**WORK INSTRUCTION:** From the entries below, please output exactly the lines starting at the one containing "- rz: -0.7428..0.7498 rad" and ending at the one containing "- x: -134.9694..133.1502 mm", both included.

[[ DATA TO PROCESS, beginning ]]

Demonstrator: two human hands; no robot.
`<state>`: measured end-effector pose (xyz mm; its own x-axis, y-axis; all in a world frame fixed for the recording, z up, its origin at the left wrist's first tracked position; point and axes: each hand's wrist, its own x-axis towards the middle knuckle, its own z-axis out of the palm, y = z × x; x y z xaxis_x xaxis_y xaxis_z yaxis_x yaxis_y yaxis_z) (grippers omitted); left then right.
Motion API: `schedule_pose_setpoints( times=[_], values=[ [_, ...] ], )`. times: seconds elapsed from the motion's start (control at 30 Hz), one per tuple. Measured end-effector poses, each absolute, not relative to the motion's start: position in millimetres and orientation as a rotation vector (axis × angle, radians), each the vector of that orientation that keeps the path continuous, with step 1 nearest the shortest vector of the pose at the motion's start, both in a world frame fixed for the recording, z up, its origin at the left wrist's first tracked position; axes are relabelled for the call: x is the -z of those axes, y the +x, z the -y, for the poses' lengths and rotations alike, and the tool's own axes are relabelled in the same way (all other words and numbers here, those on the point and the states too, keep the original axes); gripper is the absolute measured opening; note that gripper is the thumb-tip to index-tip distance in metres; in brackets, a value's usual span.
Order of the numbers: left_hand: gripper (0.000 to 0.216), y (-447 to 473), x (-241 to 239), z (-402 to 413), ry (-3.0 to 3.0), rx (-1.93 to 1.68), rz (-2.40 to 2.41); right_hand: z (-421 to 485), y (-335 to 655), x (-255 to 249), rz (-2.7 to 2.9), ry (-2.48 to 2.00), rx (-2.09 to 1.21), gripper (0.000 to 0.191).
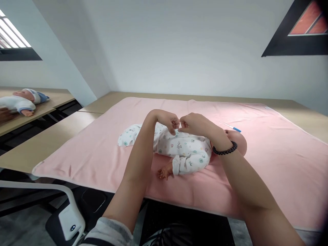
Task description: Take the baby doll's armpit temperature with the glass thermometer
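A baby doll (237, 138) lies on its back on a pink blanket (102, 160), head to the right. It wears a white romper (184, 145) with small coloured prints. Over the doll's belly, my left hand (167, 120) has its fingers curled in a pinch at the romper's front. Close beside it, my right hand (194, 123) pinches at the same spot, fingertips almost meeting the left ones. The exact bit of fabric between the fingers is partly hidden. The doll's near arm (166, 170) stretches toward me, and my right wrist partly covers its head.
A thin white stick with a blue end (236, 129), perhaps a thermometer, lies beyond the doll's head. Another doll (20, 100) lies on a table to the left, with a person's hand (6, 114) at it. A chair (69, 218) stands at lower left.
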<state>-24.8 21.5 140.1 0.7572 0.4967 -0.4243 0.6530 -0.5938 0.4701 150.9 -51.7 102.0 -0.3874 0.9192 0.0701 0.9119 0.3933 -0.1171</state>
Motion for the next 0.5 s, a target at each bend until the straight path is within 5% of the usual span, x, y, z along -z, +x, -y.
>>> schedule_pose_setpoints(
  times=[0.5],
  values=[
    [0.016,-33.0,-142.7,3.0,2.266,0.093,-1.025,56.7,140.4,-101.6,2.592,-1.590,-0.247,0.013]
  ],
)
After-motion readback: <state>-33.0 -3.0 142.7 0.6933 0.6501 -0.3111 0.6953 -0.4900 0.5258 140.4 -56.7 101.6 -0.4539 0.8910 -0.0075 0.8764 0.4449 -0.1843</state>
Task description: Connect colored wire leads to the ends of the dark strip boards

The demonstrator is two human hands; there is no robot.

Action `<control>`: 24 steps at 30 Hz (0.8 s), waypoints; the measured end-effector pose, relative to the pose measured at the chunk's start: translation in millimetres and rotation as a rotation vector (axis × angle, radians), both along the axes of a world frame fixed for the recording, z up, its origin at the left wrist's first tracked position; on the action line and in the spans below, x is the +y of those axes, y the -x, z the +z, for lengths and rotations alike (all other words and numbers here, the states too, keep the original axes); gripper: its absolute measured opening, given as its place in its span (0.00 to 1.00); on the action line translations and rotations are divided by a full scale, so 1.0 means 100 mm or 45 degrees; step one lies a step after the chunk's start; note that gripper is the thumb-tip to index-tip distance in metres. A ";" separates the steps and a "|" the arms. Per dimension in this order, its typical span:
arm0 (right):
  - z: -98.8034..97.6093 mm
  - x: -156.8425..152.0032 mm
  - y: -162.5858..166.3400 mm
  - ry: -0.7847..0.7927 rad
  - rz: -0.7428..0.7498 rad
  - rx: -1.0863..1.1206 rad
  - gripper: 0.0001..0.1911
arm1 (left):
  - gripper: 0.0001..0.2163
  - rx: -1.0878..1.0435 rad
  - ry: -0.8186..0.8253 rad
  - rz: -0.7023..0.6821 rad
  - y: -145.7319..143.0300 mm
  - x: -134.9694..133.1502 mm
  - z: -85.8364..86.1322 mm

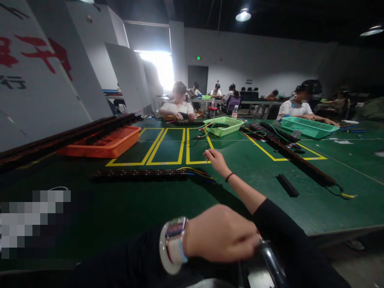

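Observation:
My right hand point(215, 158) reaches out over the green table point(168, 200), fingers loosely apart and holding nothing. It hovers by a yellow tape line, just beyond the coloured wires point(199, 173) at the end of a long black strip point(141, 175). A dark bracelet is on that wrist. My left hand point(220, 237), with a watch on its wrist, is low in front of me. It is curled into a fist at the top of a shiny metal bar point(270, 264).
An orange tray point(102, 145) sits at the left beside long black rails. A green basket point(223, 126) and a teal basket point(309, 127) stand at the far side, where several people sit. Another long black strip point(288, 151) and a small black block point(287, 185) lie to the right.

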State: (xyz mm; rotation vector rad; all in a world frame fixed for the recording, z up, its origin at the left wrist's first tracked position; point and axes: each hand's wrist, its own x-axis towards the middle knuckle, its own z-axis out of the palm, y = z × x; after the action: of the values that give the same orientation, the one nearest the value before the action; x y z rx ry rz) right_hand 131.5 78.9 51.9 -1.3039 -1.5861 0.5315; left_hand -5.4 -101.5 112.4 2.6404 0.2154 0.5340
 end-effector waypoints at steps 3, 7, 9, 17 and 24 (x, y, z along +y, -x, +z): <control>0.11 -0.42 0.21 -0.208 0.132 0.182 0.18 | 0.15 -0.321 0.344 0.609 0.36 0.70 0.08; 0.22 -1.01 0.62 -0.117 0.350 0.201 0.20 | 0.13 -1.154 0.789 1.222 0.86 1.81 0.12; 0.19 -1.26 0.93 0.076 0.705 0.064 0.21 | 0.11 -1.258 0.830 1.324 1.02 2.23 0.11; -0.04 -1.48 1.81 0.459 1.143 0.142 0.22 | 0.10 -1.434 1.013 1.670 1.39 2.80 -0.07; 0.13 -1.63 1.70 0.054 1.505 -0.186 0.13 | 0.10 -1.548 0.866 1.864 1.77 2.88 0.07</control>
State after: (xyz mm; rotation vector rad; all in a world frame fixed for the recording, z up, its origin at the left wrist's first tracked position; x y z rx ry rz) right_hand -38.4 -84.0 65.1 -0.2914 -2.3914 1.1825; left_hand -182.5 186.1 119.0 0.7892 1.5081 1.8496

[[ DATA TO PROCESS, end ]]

**ANSWER:**
  - rz: -0.7428..0.7498 rad
  - rx: -1.0863..1.1206 rad
  - gripper: 0.0001..0.1911
arm1 (left):
  - gripper: 0.0001..0.2163
  - rx: -1.0878..1.0435 rad
  - ry: -0.8186..0.8253 rad
  - rz: -0.7023..0.6821 rad
  - y: -145.7319..143.0300 mm
  - x: -134.9694..133.1502 mm

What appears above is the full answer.